● GOAL OF THE EXERCISE: When you reach the line containing "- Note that" in the records below, start copying exactly, and stop once you have copied the line containing "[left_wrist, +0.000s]".

● DATASET EXTRACT:
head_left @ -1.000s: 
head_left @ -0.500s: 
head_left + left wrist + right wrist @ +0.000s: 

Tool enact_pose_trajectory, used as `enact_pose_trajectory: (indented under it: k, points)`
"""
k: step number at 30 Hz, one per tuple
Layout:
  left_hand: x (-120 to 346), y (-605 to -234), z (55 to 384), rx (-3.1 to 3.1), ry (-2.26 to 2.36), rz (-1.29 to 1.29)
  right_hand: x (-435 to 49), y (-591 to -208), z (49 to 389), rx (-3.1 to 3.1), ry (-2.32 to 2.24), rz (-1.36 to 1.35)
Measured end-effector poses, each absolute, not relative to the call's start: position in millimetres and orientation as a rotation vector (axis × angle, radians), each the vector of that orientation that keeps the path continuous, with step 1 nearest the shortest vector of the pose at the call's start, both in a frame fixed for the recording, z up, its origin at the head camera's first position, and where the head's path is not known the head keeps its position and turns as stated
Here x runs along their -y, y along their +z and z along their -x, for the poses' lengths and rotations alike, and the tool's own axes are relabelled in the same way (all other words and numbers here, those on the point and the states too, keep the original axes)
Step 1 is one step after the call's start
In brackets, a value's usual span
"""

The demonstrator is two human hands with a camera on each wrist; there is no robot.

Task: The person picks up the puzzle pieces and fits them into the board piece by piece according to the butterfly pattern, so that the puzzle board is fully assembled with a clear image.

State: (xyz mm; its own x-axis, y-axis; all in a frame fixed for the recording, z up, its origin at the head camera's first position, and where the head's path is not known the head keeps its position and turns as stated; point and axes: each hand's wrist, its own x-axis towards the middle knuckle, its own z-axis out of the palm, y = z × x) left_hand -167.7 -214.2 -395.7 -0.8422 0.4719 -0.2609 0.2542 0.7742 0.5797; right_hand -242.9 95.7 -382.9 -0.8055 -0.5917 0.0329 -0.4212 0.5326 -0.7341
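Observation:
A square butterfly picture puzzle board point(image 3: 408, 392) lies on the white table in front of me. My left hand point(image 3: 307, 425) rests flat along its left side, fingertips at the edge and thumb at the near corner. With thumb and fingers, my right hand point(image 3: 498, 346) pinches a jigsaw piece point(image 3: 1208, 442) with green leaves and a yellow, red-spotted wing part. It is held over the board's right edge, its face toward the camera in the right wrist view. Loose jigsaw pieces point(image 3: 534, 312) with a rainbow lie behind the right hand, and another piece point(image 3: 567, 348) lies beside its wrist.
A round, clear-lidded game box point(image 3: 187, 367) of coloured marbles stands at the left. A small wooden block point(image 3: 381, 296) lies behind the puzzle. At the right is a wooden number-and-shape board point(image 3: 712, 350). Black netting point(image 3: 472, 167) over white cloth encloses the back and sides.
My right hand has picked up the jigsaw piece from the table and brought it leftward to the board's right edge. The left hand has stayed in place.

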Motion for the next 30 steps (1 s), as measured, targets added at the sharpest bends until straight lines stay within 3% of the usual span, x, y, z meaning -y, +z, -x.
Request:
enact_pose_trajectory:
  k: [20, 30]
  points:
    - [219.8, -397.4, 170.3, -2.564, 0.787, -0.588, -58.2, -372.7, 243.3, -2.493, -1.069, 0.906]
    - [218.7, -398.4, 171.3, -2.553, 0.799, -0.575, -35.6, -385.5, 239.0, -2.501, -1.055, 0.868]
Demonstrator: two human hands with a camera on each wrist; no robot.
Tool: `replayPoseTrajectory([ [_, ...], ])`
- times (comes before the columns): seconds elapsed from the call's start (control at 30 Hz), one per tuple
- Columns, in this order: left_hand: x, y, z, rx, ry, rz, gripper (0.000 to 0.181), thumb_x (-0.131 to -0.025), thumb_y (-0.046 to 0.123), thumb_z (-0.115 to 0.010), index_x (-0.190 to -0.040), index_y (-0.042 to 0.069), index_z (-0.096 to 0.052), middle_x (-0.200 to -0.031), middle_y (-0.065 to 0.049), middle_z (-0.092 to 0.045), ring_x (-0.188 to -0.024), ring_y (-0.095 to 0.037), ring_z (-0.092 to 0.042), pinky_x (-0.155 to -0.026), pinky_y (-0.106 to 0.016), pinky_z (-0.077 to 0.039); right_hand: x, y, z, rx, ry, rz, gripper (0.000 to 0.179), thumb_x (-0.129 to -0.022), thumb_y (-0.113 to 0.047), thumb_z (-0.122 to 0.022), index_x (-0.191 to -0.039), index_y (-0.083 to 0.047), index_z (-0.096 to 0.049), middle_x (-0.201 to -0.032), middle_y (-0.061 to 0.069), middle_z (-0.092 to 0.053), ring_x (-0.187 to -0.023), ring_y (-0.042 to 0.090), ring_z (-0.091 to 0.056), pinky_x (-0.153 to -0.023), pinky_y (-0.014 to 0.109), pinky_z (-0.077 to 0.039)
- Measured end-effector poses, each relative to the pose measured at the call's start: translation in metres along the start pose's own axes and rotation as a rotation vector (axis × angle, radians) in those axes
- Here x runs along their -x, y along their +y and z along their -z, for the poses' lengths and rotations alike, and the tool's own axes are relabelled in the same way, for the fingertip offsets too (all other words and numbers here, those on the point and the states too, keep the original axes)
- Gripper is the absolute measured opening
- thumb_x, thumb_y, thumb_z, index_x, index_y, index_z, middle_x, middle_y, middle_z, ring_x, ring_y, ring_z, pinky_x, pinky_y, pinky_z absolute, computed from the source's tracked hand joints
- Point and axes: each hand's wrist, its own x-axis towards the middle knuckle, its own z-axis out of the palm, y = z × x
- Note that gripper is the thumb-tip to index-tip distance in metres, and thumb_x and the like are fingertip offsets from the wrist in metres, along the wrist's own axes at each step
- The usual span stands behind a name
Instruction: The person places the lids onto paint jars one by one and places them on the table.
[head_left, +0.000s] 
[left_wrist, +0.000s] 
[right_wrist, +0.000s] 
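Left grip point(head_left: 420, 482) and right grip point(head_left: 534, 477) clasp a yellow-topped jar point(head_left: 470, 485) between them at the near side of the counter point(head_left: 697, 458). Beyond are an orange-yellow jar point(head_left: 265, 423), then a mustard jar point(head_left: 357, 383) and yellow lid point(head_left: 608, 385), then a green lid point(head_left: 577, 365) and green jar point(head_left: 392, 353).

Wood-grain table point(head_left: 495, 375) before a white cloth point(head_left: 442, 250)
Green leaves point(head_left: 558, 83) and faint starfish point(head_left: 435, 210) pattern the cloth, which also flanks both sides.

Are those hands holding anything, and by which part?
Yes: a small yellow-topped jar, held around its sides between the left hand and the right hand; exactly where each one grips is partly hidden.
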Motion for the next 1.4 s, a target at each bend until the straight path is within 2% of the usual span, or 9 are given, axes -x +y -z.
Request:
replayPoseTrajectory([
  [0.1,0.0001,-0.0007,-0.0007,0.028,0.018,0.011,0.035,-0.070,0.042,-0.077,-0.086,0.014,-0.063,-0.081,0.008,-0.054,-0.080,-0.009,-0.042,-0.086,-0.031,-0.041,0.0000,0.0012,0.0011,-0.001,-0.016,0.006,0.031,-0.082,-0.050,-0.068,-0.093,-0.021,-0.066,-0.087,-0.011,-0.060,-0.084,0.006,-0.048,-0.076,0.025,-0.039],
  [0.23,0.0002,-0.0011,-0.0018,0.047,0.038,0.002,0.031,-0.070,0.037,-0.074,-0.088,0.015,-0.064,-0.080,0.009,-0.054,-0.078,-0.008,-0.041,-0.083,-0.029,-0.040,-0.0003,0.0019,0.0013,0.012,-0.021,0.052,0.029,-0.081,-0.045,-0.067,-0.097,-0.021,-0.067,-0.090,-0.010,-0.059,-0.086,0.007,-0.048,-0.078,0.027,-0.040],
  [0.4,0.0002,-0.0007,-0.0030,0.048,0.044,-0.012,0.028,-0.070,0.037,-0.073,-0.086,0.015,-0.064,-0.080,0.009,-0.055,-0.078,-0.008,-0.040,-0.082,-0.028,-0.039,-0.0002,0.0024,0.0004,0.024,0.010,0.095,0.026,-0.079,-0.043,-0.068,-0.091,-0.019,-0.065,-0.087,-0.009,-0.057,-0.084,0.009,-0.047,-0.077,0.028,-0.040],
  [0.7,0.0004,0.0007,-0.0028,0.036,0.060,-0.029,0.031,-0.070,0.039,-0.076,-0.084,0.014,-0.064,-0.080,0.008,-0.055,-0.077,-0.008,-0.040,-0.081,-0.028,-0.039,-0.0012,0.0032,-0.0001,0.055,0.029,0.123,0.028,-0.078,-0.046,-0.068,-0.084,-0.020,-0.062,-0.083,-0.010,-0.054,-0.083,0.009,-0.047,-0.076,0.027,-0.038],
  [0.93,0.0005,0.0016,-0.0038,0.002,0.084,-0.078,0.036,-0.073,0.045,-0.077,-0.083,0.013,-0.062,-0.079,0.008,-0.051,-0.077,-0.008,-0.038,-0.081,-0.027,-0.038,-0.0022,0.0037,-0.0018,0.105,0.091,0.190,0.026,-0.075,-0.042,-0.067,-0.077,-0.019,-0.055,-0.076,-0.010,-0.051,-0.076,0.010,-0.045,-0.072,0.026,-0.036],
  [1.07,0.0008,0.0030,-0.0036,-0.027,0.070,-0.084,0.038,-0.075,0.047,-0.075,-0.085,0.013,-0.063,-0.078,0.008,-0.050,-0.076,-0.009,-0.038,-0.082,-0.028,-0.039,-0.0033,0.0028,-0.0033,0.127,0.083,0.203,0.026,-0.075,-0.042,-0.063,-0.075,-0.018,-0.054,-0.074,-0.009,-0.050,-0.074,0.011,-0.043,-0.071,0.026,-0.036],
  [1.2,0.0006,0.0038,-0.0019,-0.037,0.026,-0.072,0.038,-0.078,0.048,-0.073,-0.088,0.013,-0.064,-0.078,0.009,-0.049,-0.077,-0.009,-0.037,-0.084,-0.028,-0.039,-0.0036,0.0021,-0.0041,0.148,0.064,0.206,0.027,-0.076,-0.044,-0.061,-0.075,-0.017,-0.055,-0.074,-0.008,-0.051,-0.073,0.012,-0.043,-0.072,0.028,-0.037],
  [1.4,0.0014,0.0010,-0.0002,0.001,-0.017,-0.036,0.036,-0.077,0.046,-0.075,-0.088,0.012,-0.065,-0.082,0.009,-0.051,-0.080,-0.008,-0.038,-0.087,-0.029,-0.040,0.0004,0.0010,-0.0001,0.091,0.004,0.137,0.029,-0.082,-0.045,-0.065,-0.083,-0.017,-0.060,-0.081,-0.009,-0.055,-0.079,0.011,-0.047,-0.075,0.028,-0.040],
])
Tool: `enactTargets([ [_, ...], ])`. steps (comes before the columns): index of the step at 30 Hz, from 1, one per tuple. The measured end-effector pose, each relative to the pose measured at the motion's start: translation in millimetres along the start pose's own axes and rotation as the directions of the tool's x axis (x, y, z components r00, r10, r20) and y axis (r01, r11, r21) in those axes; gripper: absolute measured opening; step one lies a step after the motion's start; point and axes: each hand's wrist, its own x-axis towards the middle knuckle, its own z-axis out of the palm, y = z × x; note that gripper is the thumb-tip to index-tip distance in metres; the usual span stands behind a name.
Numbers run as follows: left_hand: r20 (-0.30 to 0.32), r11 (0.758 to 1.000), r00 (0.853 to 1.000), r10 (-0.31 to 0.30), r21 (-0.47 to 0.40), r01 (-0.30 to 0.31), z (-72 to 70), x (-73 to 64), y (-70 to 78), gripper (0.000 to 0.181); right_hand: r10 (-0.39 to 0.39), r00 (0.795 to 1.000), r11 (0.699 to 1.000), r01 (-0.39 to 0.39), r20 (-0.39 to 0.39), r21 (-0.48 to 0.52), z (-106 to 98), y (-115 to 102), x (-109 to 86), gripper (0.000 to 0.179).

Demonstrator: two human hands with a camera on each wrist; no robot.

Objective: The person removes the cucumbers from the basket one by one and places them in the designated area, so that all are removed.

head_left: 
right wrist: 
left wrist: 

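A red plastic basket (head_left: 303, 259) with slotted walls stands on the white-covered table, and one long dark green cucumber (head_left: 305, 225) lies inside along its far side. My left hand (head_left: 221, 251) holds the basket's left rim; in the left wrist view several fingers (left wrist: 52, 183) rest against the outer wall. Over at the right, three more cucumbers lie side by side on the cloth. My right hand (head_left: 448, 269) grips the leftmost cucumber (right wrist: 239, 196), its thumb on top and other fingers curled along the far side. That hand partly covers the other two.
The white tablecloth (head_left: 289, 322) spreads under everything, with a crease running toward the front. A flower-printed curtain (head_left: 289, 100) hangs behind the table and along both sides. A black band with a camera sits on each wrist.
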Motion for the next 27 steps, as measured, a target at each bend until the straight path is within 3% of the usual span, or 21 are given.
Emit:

● EXPECTED ANSWER:
- Note that gripper is the thumb-tip to index-tip distance in metres, and thumb_x and the like are fingertip offsets from the wrist in metres, along the wrist's own axes at each step
- The usual span stands behind a name
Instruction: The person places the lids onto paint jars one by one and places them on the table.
[head_left, +0.000s] 
[left_wrist, +0.000s] 

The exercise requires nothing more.